Findings from Kalorama Information’s recent report, Market for Mobile Medical Apps, valued the market for mobile medical apps at about $150 million in 2011. Despite accounting for just 1% to 2% of the entire market for mobile apps, Kalorama forecasts healthcare apps will post 25% market growth annually over the next five years, compared with 23% growth estimated for the standard apps market during the same period.

“The medical app market is growing at a faster rate than the standard app market,” observes Melissa Elder, pharmaceutical analyst at Kalorama and author of the report. “They are being heavily used by professionals and welcomed by healthcare organizations seeking to make workers more productive.”

The growing number of healthcare professionals using these apps in everyday business activities is contributing to the market segment growing at a faster rate than some other categories of apps. However, Kalorama notes, part of the revenue growth is being driven by prices rather than volume. Despite the higher price tag for most medical apps, which average about $15 per app, the number of downloads is lower than other categories, keeping medical apps high growth-wise, but on the lower end of total dollars earned in comparison with other app areas.
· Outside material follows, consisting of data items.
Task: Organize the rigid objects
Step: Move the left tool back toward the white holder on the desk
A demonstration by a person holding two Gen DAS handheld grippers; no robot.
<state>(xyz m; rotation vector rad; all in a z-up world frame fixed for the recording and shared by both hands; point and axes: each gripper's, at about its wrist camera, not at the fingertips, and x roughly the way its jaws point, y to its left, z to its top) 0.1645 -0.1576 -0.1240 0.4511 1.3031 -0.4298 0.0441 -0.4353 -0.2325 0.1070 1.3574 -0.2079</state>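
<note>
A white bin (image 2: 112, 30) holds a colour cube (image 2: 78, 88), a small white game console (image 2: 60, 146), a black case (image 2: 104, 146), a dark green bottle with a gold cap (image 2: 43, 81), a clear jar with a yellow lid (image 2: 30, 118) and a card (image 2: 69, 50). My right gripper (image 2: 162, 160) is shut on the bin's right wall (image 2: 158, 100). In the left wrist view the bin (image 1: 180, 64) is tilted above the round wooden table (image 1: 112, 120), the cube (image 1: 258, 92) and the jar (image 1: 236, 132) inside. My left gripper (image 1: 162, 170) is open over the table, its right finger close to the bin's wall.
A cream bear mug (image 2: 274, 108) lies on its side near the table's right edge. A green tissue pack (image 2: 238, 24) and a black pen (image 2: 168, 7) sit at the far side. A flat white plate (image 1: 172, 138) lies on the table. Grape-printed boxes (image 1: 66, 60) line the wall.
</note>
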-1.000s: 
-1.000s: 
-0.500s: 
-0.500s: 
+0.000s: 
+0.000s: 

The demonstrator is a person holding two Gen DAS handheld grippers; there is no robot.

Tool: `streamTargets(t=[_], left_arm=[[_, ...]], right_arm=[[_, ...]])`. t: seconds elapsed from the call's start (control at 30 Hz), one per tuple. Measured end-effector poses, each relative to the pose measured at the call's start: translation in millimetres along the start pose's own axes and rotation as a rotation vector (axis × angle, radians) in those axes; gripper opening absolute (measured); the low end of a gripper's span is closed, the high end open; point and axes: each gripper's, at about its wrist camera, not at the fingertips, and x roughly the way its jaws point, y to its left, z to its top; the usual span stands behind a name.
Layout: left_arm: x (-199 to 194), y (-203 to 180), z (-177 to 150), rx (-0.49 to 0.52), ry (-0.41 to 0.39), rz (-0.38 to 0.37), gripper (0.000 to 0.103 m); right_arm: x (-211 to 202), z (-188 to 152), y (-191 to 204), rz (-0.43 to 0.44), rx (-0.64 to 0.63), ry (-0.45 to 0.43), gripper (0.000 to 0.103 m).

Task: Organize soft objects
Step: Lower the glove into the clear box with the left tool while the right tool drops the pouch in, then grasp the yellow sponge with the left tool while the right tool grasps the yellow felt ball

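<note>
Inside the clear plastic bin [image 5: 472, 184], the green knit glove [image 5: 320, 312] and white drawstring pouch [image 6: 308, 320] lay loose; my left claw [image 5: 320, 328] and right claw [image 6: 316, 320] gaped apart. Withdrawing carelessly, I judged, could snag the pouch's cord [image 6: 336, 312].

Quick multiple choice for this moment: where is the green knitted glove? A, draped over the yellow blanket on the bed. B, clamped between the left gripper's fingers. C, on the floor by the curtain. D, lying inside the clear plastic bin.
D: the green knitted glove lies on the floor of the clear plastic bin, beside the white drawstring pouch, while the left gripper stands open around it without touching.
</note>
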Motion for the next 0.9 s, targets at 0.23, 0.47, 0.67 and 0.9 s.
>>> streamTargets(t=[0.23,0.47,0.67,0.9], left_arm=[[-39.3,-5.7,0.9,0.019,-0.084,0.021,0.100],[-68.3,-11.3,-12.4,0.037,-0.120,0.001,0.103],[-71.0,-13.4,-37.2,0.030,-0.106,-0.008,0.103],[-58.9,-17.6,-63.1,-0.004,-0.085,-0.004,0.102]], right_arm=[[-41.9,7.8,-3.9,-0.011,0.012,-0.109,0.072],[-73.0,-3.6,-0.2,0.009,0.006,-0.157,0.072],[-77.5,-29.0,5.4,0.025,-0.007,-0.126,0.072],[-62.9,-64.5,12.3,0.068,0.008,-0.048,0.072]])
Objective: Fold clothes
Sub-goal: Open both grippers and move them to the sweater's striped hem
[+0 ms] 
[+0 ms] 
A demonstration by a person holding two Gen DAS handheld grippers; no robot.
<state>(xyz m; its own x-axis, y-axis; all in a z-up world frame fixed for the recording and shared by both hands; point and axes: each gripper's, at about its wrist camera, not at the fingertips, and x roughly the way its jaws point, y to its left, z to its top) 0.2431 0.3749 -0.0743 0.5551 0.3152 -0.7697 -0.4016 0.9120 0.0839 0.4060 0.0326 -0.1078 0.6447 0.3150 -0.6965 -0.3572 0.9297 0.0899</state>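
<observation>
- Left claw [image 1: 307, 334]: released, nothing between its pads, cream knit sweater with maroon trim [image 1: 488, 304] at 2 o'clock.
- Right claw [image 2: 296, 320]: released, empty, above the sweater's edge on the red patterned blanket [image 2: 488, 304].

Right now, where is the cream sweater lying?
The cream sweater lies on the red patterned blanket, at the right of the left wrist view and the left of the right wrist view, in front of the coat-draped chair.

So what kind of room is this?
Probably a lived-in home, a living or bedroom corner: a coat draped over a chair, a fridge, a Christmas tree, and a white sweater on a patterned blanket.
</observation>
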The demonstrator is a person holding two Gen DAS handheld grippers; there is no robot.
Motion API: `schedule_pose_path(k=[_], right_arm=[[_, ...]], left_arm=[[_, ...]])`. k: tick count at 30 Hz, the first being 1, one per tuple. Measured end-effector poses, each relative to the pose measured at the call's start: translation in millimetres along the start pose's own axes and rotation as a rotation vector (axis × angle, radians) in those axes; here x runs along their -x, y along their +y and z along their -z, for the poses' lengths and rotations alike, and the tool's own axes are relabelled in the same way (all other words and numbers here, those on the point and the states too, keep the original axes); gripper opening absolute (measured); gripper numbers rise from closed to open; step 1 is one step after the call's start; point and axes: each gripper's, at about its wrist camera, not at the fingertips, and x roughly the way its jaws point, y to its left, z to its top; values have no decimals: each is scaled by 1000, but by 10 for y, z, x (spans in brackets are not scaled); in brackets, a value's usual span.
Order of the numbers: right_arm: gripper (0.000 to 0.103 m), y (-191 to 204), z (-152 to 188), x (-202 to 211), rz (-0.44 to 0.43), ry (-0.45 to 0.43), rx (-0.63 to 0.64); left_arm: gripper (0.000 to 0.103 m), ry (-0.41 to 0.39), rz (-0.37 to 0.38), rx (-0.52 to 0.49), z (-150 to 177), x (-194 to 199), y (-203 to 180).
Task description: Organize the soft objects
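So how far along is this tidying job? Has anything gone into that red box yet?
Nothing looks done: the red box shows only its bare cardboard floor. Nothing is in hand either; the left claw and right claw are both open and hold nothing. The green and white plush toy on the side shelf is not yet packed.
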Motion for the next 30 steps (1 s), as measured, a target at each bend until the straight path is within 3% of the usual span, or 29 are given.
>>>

Life-science processes for which smartphone apps can be developed include education, health management, data management, health information, and other workflow processes. Kalorama cites the conversion of major healthcare organizations to EMR systems and the breadth of medical apps available as two factors driving purchases. According to the report, not only are members of the medical community using smartphones and their applications for basic work, but they are reporting the use of smartphones to perform some of the work that would have previously been done on a desktop or laptop computer. The growing use of mobile devices and medical applications for these devices has prompted the FDA to provide more oversight in this segment, the report notes.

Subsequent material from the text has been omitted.